INPUT DATA below:

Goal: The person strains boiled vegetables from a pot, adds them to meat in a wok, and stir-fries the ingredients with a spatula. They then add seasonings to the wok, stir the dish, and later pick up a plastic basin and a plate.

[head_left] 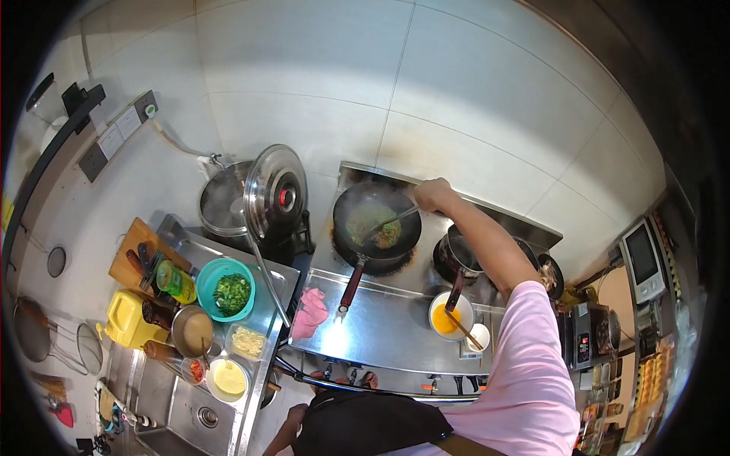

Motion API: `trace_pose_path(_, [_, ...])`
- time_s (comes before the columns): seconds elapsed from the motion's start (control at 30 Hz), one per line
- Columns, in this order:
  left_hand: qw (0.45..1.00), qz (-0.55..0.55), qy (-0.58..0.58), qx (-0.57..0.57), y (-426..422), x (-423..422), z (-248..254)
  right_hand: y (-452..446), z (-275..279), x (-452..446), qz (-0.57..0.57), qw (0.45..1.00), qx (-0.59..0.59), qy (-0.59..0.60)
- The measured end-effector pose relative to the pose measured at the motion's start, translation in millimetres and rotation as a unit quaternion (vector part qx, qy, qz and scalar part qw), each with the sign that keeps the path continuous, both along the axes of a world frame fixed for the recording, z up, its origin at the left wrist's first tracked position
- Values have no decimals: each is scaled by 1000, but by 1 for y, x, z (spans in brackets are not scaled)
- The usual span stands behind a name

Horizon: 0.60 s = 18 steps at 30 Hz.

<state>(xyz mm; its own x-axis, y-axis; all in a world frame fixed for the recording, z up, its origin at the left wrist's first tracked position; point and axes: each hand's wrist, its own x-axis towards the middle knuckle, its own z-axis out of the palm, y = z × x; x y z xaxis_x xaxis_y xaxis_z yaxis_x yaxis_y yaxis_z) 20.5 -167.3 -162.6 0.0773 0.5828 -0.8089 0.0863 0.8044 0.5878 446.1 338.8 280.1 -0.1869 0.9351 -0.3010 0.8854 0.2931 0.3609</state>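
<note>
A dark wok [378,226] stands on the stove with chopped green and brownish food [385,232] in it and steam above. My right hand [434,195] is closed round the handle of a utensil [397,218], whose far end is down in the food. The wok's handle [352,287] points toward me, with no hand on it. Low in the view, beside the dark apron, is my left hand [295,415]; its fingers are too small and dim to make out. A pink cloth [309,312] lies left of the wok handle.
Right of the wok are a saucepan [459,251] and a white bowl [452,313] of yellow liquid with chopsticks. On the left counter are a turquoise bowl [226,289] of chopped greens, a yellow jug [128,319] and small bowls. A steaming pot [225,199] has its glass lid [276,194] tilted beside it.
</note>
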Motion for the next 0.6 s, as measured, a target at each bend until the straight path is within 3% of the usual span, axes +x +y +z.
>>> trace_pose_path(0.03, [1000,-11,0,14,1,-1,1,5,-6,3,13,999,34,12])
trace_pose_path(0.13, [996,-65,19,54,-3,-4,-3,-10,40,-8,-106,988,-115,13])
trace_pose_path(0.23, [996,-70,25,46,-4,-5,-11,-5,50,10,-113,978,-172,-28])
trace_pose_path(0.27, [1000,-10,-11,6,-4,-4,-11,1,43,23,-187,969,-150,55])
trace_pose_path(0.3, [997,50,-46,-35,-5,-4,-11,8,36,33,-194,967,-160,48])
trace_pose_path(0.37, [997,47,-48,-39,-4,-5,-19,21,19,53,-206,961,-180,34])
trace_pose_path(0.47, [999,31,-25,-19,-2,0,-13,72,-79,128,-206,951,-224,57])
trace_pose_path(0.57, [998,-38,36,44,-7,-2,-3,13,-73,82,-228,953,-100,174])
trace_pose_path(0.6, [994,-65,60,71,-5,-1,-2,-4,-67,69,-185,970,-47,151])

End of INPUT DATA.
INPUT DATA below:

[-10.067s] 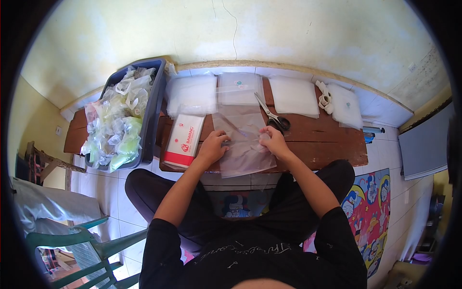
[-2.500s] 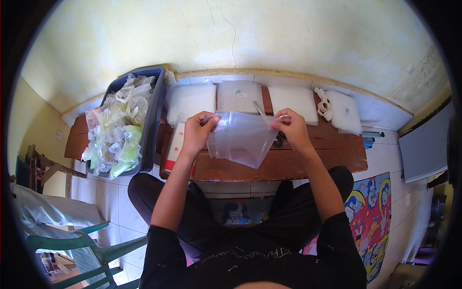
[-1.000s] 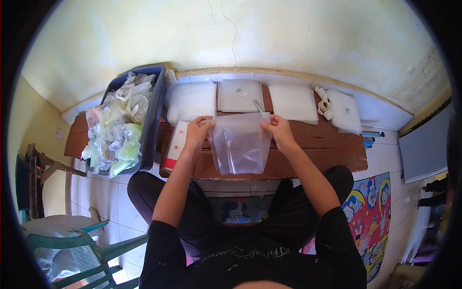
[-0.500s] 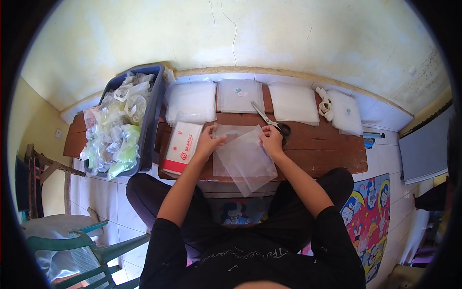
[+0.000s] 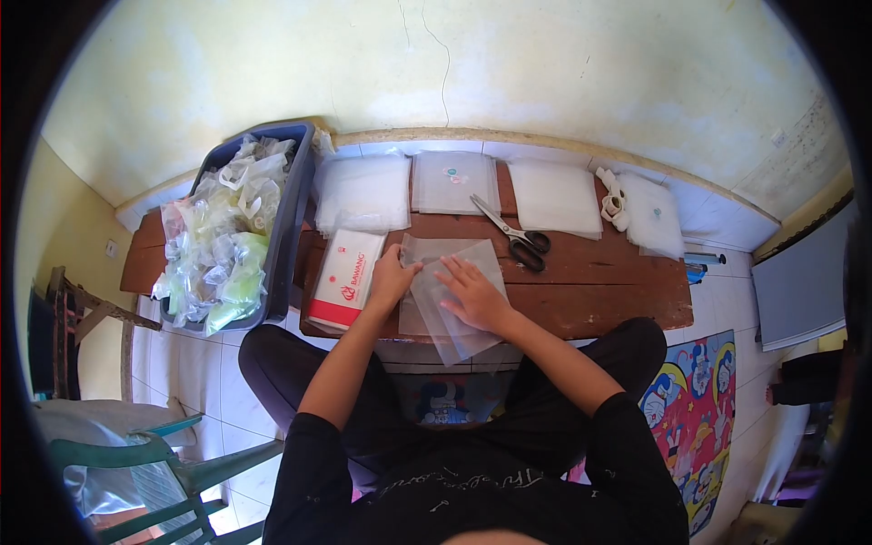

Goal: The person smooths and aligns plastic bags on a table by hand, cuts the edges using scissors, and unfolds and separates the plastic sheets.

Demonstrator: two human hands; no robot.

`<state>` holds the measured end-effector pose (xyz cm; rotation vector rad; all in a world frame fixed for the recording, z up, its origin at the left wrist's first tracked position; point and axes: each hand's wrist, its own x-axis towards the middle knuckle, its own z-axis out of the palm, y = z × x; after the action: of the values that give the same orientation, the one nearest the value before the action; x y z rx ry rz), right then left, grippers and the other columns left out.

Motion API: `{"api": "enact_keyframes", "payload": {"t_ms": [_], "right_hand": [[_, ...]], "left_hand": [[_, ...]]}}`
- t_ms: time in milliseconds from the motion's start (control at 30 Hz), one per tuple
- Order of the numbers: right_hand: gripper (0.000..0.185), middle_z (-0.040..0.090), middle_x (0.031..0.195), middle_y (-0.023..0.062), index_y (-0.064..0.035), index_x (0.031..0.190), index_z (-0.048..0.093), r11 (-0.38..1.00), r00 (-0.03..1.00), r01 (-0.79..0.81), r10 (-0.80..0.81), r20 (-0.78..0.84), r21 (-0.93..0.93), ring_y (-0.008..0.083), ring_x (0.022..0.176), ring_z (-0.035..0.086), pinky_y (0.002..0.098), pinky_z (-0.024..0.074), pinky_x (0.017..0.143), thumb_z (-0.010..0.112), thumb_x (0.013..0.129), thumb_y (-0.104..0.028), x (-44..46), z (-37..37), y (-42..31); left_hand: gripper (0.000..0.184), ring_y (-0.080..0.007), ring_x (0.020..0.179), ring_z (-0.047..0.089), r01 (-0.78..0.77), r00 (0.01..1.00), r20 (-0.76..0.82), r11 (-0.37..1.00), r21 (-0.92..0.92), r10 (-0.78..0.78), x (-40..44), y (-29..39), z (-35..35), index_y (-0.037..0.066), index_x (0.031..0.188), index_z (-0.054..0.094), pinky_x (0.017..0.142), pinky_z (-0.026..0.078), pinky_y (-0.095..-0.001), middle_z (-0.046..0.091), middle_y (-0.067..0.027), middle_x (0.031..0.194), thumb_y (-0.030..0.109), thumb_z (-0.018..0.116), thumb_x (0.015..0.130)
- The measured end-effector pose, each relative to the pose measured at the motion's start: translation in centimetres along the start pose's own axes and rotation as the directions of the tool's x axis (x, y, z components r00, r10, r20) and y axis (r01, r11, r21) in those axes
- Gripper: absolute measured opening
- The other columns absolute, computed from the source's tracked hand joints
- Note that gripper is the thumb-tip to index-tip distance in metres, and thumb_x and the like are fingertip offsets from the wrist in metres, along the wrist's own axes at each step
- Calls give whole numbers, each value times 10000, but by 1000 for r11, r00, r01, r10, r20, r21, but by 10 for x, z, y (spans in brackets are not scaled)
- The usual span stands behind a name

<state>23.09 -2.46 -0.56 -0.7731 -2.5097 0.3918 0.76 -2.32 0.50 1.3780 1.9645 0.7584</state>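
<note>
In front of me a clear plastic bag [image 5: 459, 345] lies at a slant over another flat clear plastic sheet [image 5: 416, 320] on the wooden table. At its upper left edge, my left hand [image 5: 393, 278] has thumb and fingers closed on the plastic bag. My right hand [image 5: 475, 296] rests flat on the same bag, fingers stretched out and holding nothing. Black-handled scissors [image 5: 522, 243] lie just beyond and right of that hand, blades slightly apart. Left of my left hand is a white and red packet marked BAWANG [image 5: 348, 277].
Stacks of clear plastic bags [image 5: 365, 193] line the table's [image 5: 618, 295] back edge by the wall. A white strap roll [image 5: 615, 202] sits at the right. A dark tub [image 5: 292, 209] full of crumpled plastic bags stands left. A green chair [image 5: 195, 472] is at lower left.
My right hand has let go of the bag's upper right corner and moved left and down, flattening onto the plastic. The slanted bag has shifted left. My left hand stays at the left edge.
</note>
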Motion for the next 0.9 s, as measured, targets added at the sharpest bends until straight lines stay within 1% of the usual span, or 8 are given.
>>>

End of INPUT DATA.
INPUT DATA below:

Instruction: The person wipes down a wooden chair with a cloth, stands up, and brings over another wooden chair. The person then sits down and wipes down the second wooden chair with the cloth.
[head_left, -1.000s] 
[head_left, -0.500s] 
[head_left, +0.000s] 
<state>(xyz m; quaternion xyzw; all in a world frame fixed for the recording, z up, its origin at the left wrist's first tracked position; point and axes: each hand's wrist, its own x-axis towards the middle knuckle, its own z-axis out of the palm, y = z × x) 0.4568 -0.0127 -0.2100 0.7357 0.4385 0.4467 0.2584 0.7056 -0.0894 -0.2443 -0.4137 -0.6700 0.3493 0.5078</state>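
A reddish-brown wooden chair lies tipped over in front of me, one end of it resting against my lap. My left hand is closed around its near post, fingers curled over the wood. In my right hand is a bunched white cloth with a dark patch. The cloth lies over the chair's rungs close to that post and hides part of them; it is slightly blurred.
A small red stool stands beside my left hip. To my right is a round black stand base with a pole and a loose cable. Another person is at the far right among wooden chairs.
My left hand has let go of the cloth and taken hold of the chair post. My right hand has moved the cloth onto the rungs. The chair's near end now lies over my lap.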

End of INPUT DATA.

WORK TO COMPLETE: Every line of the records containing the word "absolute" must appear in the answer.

REPLY:
- Gripper: absolute measured opening
- The other columns absolute, computed from the source's tracked hand joints

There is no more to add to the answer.